The interior angles of a polygon are in Arithmetic Progression. If the smallest angle is 120° and common difference is 5°, then number of sides in the polygon is:

It has been given that the interior angles in a polygon are in an arithmetic progression. 
We know that the sum of all exterior angles of a polygon is 360°.
Exterior angle = 180° - interior angle. 
Since we are subtracting the interior angles from a constant, the exterior angles will also be in an AP.
The starting term of the AP formed by the exterior angles will be 180°-120° = 60° and the common difference will be -5°.

Let the number of sides in the polygon be 'n'. 
=> The number of terms in the series will also be 'n'.

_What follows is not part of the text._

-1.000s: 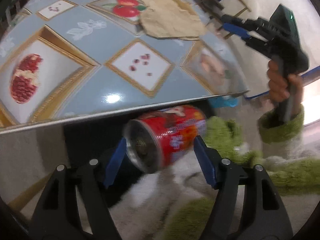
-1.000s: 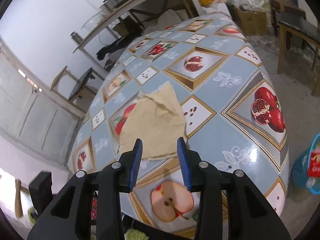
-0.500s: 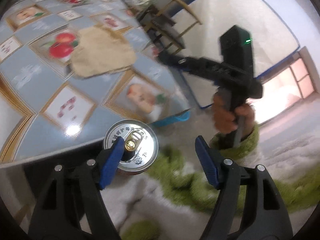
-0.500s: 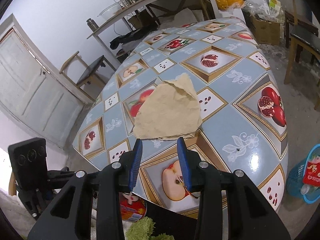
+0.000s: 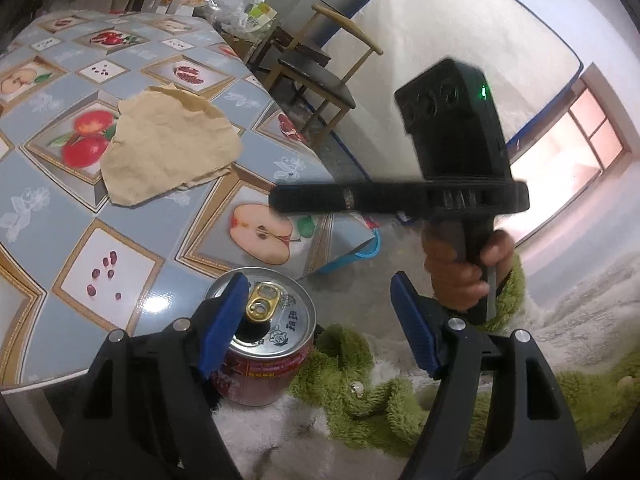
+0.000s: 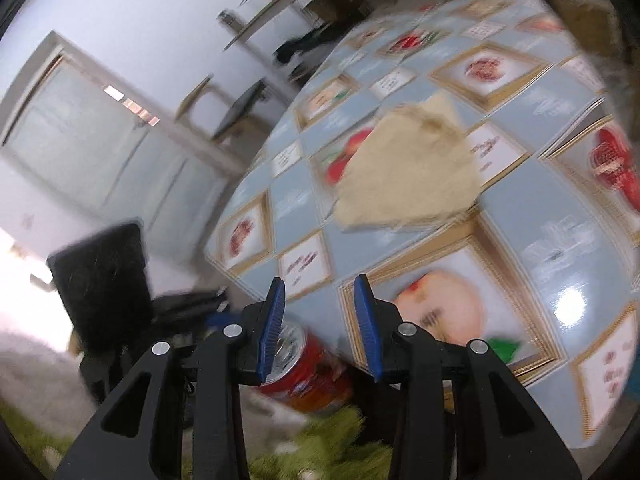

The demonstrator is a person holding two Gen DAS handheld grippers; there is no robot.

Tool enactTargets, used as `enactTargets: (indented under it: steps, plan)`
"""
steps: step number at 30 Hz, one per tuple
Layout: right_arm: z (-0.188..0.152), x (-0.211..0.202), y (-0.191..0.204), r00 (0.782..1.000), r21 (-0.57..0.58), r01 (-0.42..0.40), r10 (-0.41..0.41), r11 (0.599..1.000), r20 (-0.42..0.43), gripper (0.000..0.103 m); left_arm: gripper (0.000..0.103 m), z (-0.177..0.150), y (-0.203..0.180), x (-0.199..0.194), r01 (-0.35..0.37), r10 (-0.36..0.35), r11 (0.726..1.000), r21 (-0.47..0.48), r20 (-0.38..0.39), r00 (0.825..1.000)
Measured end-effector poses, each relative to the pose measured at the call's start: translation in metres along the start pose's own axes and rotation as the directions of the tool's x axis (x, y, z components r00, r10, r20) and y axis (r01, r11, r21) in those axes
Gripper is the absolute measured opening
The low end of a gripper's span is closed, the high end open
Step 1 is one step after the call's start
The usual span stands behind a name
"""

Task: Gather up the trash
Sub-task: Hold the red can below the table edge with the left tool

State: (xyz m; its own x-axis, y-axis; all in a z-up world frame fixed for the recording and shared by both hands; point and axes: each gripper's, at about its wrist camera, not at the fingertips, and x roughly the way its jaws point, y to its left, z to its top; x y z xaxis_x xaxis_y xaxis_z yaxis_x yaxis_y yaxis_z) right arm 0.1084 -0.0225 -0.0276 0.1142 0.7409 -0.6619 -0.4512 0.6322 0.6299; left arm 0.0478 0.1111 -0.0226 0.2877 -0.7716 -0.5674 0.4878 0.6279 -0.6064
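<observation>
Red drink can (image 5: 264,344): cylindrical metal, printed label, silver lid with gold pull tab facing up toward the left wrist camera; long axis roughly upright, tilted slightly. It sits below and in front of the near edge of the table (image 5: 132,240), over white and green fleece fabric (image 5: 360,392). Left gripper (image 5: 316,320): black frame, ribbed blue pads, jaws spread wide; the left pad overlaps the can's lid rim in the view, the right pad stands well clear, so the can is not clamped between them; whether the left pad touches it cannot be told. Right gripper (image 6: 320,320): same build, jaws parted with a narrow gap, nothing between them; seen from the left wrist camera it is held level over the table's edge by a hand (image 5: 460,276) in a green fleece cuff. The right wrist view is motion-blurred; the can (image 6: 308,372) shows low behind the left pad. Brown paper (image 5: 168,144): flat, crumpled, irregular outline, lying on the table's glossy fruit-print oilcloth, well apart from the can. Blue basket (image 5: 352,252): plastic, on the floor beyond the table corner. Wooden chair (image 5: 320,68): dark seat.
</observation>
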Motion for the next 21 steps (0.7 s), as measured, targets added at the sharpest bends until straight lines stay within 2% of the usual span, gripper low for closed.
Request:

We know that the sum of an AP is equal to 0.5*n*(2a + (n-1)d), where 'a' is the starting term and 'd' is the common difference.
0.5*n*(2*60° + (n-1)*(-5°)) = 360°
120$$n$$ - 5$$n^2$$ + 5$$n$$ = 720
5$$n^2$$ - 125$$n$$ + 720 = 0
$$n^2$$ - 25$$n$$ + 144 =0.
$$(n-9)(n-16) = 0$$

Therefore, $$n$$ can be 9 or 16.
If the number of sides is 16, then the largest external angle will be 60 - 15*5 = -15°. Therefore, we can eliminate this case. 
The number of sides in the polygon must be 9. Therefore, option C is the right answer.